Enfin, j'aimerais connaître, monsieur le ministre, votre position sur une éventuelle augmentation des moyens alloués à l'Office français de la biodiversité, afin de lui permettre d'effectuer un comptage plus exhaustif de la population lupine en France : c'est une absolue nécessité pour que l'on puisse déterminer de manière adéquate le niveau des quotas de tirs et de prélèvements.

Mme la présidente. La parole est à M. le ministre.

M. Marc Fesneau, ministre de l'agriculture et de la souveraineté alimentaire. Monsieur le sénateur Pellevat, comme vous l'avez rappelé, le front de colonisation du loup s'est largement étendu : sa population totale est estimée à 921 animaux en 2022 et le seuil de viabilité, fixé à 500 dans le cadre du plan Loup en cours, qui sera revu l'année prochaine, a été largement dépassé beaucoup plus tôt que prévu. En 2021, les attaques de loups ont touché 45 départements : c'est historique.

Cependant, au-delà des chiffres, je voudrais simplement souligner la réalité des drames et des détresses humaines – et pas seulement les détresses économiques –, ainsi que le sentiment de nombre d'éleveurs qui pratiquent l'agropastoralisme, de ne pas être compris par le reste de la société. Ces sujets vous les connaissez mieux que moi, puisque vous représentez l'un des départements concernés. Il est donc nécessaire d'agir.

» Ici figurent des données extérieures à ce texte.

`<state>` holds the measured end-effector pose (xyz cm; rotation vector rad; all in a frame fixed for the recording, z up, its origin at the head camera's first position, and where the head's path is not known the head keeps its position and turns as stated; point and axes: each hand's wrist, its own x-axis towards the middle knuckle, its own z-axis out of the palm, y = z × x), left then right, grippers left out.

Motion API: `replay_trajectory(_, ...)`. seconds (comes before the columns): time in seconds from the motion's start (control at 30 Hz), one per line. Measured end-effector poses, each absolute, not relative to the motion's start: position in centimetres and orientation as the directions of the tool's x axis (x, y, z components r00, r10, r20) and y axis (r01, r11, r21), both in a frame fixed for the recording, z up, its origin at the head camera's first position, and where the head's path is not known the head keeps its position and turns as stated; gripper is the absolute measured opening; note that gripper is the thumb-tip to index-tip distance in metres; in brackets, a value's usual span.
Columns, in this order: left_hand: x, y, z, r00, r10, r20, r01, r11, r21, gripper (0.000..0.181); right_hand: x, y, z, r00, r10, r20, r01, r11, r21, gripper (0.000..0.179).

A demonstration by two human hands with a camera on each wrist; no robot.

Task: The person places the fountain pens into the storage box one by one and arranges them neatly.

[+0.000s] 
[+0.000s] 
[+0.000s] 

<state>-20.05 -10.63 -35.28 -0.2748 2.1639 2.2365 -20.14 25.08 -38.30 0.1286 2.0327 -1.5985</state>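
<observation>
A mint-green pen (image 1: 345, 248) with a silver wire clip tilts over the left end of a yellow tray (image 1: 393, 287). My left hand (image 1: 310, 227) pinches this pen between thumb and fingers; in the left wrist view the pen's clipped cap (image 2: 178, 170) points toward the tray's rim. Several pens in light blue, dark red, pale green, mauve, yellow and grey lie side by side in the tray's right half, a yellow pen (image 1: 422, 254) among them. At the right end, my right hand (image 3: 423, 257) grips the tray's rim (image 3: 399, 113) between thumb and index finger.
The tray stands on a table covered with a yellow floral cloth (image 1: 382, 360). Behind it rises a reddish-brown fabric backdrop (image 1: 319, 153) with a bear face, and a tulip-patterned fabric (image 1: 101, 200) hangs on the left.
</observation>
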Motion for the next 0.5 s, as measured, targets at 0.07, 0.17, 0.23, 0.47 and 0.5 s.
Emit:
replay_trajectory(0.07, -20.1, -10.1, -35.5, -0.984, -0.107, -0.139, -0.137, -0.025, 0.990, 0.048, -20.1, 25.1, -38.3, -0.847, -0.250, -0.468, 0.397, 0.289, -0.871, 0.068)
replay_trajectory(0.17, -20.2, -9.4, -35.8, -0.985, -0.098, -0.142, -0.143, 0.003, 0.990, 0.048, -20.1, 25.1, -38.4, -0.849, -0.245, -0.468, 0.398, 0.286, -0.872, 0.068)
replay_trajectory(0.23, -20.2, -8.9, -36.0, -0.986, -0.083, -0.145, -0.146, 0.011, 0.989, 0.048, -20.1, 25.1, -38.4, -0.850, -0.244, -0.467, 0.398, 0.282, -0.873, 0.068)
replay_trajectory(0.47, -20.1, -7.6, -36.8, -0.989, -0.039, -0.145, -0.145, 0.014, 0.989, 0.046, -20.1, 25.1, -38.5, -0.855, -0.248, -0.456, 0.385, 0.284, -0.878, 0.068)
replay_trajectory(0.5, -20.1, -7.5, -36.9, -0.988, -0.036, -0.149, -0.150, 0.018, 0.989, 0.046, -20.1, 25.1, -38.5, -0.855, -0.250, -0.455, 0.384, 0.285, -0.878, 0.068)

Des actions ont été mises en œuvre dans votre département, je n'y reviens pas, car vous les connaissez : la protection des troupeaux, les prélèvements de loups en cours, un projet d'expérimentation concernant la défense des bovins, enfin, la mise en place d'un groupe référent dans chaque pays cynégétique afin d'améliorer l'estimation du nombre de loups.

Ensuite, je souhaite également souligner la nécessité de crédibiliser encore davantage notre action grâce à plusieurs éléments : la détection des populations ; la protection plus forte et adaptée des zones où le loup est aujourd'hui absent ; s'agissant du front de colonisation du loup et du niveau d'acceptation de la croissance de sa population, une politique de tirs de prélèvement plus planifiée et plus territorialisée afin que ces tirs concernent les zones les plus soumises à la prédation des loups – il me semble que c'est important – ; les réflexions sur le statut des chiens de protection, qui sont généralement des chiens patous, sinon les agriculteurs sont exposés à des risques juridiques ; les réflexions concernant les relations avec les éleveurs victimes d'attaques et la simplification des démarches afin de dégager également des moyens dans ce domaine. J'ajoute que le président de la République a déclaré qu'une seconde brigade mobile d'intervention pour les loups serait créée pour les Pyrénées et le Massif central, l'idée étant de redonner également des moyens aux Alpes.

Enfin, vous avez abordé un dernier point : le travail de dialogue entamé avec mes collègues européens doit se poursuivre afin de réexaminer le statut du loup, puisque sa population est désormais hors de danger d'extinction. Cette question doit être reposée calmement.